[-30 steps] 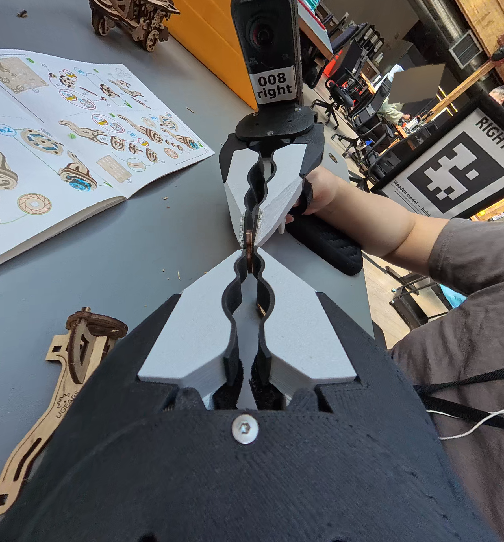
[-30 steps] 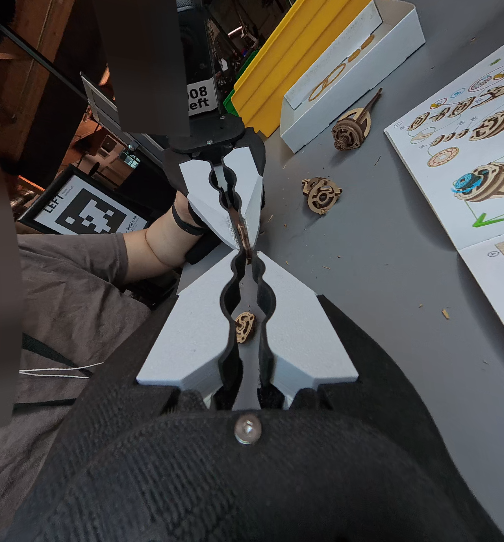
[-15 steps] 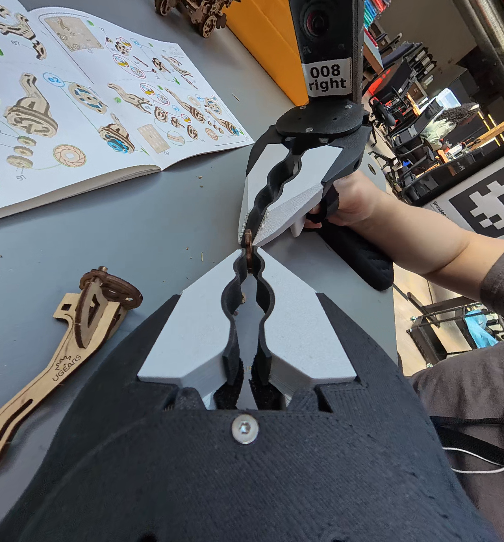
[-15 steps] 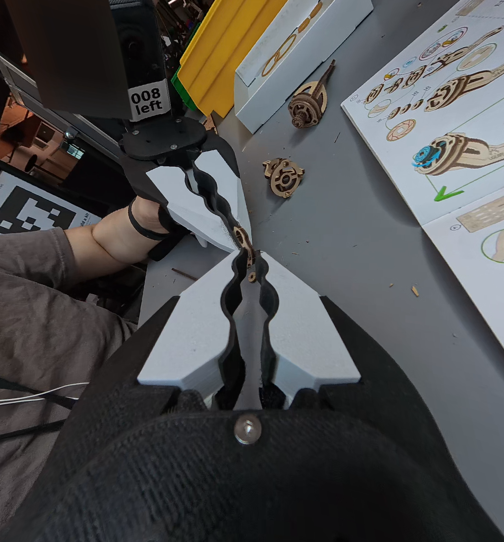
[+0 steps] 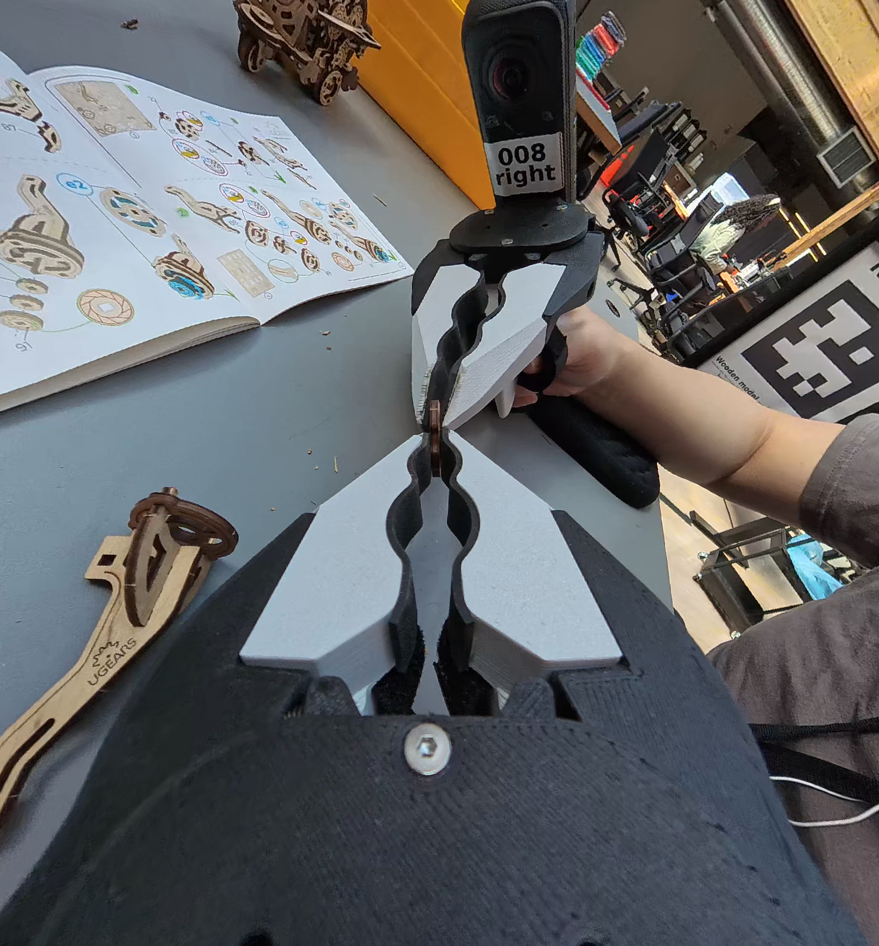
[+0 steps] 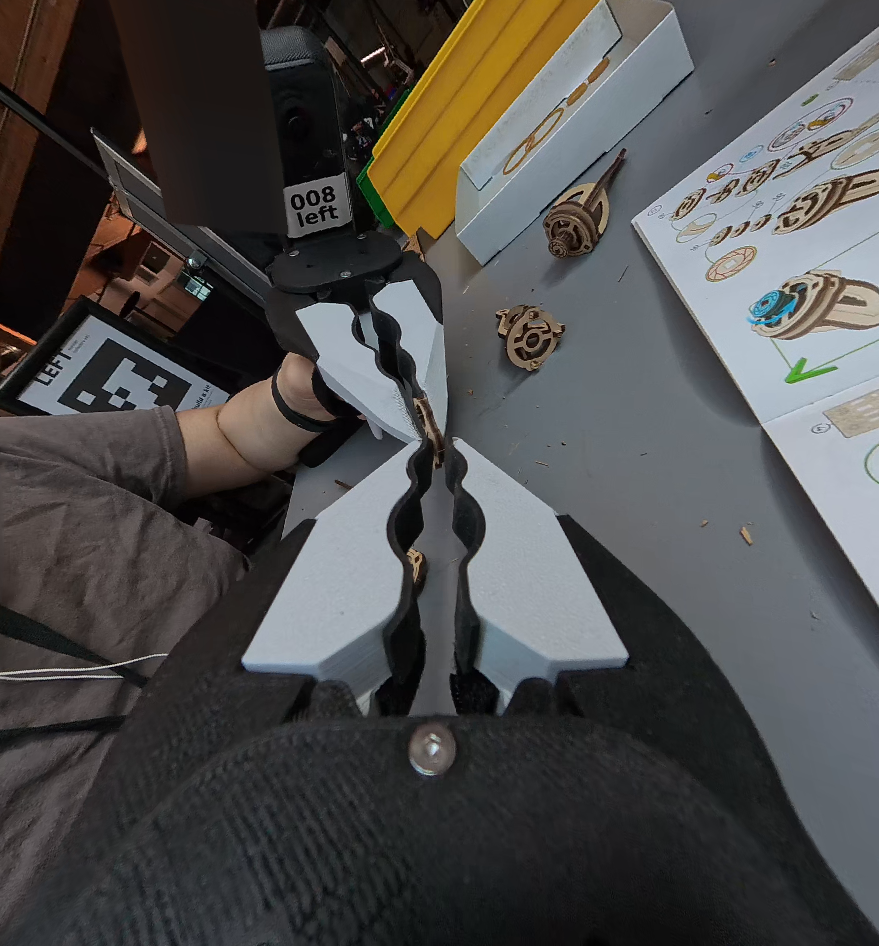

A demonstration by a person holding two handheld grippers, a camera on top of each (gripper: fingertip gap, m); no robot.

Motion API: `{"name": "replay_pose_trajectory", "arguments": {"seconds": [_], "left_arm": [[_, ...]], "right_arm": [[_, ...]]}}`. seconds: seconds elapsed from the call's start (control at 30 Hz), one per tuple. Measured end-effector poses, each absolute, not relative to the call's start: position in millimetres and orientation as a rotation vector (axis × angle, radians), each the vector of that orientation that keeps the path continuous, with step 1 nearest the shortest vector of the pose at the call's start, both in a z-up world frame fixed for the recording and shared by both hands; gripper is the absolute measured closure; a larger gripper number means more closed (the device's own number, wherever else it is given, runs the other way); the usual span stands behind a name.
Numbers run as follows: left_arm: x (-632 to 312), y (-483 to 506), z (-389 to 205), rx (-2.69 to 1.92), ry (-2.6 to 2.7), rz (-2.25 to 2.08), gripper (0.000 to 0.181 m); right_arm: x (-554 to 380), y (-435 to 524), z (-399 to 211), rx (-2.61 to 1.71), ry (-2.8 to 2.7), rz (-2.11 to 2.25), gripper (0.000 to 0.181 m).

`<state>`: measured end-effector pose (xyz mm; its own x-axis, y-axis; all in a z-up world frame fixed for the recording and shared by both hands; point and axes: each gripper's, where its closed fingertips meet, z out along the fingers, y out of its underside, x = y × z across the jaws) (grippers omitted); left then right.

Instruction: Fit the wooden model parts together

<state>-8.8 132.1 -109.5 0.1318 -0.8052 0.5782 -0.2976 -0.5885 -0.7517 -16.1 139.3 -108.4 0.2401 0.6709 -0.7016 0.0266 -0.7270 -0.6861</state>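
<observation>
My left gripper [image 5: 433,453] and my right gripper [image 6: 435,453] meet tip to tip above the grey table [image 5: 222,435]. Both are shut on a small round wooden part [image 5: 434,435], seen edge-on between the tips. In the right wrist view the part [image 6: 430,427] sits mostly in the left gripper [image 6: 424,409] and reaches into my right gripper's tips. The right gripper [image 5: 435,412] faces me in the left wrist view. Whether it is one piece or two pressed together, I cannot tell. Another small wooden piece [image 6: 417,565] shows below the right jaws.
An open instruction booklet [image 5: 145,230] lies on the table. A wooden handle with a ring assembly [image 5: 135,588] lies near left. Two wooden sub-assemblies [image 6: 575,220] [image 6: 529,335], a white box [image 6: 581,128], a yellow bin [image 6: 478,102] and a finished model [image 5: 304,46] stand farther off. My two grippers' fingertips are within a few centimetres of each other. From either gripper's tips it is about 35 centimetres to the finished model [image 5: 304,46].
Both grippers have stayed shut and tip to tip on the small part. The pair has swung slightly over the table, so the booklet and loose parts sit differently in both views.
</observation>
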Motion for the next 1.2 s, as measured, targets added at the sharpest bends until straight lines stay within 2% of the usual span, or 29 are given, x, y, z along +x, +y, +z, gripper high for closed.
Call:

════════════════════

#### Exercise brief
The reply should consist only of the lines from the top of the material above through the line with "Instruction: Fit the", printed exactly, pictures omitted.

#### Finished exercise
[-30 steps] 
[-30 steps] 
[-15 steps] 
[-15 steps] 
[+0 steps] 
[+0 steps] 

A demonstration by a person holding two handheld grippers, a camera on top of each (gripper: fingertip gap, m); no robot.

Motion API: `{"name": "replay_pose_trajectory", "arguments": {"seconds": [_], "left_arm": [[_, ...]], "right_arm": [[_, ...]]}}`. seconds: seconds elapsed from the call's start (control at 30 Hz), one per tuple. Measured end-effector poses, each absolute, not relative to the call's start: position in millimetres and orientation as a rotation vector (axis × angle, radians), each the vector of that orientation that keeps the path continuous, with step 1 nearest the shortest vector of the pose at the call's start, both in a z-up world frame fixed for the recording and shared by both hands; gripper is the absolute measured closure; a larger gripper number means more closed (the device's own number, wherever else it is given, runs the other way); the usual span stands behind a name.
Numbers run as follows: left_arm: x (-632 to 312), y (-483 to 506), z (-389 to 205), rx (-2.69 to 1.92), ry (-2.6 to 2.7), rz (-2.25 to 2.08), gripper (0.000 to 0.181 m); right_arm: x (-554 to 380), y (-435 to 524), z (-399 to 211), rx (-2.61 to 1.71), ry (-2.8 to 2.7), rz (-2.11 to 2.25), gripper (0.000 to 0.181 m).

`<state>`: measured end-effector pose (xyz mm; its own x-axis, y-axis; all in a z-up world frame fixed for the recording and shared by both hands; point and axes: each gripper's, where its closed fingertips meet, z out along the fingers, y out of its underside, x = y × z across the jaws) (grippers omitted); left then right.

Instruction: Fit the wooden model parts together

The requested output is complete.